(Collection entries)
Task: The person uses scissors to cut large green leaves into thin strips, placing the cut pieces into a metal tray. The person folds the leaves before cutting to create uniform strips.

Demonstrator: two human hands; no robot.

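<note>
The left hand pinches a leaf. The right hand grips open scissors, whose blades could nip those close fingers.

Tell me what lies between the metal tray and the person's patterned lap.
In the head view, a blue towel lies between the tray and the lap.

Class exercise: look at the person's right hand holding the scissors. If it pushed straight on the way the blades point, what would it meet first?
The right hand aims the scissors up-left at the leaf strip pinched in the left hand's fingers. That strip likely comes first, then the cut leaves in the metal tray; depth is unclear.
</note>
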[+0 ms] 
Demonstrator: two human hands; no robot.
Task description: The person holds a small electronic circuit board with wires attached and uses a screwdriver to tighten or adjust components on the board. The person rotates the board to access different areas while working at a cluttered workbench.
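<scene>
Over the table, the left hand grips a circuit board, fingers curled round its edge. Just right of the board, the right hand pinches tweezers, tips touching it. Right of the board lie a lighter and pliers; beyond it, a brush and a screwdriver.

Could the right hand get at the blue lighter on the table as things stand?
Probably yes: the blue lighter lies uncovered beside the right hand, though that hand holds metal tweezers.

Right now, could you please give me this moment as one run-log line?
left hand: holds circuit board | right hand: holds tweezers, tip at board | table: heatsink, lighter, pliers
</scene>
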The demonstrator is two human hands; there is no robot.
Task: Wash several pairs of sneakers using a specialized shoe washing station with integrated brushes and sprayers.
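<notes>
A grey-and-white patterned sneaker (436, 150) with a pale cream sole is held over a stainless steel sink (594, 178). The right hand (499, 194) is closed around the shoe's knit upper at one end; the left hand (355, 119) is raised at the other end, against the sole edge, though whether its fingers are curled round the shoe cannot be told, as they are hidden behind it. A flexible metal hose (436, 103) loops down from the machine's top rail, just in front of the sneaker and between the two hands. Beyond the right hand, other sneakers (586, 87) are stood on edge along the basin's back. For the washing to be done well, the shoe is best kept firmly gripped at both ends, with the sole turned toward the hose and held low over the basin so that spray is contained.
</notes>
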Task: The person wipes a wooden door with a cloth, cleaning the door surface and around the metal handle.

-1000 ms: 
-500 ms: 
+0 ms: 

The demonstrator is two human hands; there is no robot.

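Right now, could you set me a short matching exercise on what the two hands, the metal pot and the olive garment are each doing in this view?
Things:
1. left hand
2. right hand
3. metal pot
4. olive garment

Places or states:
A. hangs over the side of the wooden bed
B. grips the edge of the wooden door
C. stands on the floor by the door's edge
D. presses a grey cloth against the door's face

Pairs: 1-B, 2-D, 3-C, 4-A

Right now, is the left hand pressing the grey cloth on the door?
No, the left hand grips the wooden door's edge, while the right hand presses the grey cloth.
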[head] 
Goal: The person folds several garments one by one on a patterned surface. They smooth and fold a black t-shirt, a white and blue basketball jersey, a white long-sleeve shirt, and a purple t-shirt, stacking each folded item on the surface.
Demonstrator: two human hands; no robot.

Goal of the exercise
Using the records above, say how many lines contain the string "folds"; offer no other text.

Written solution
2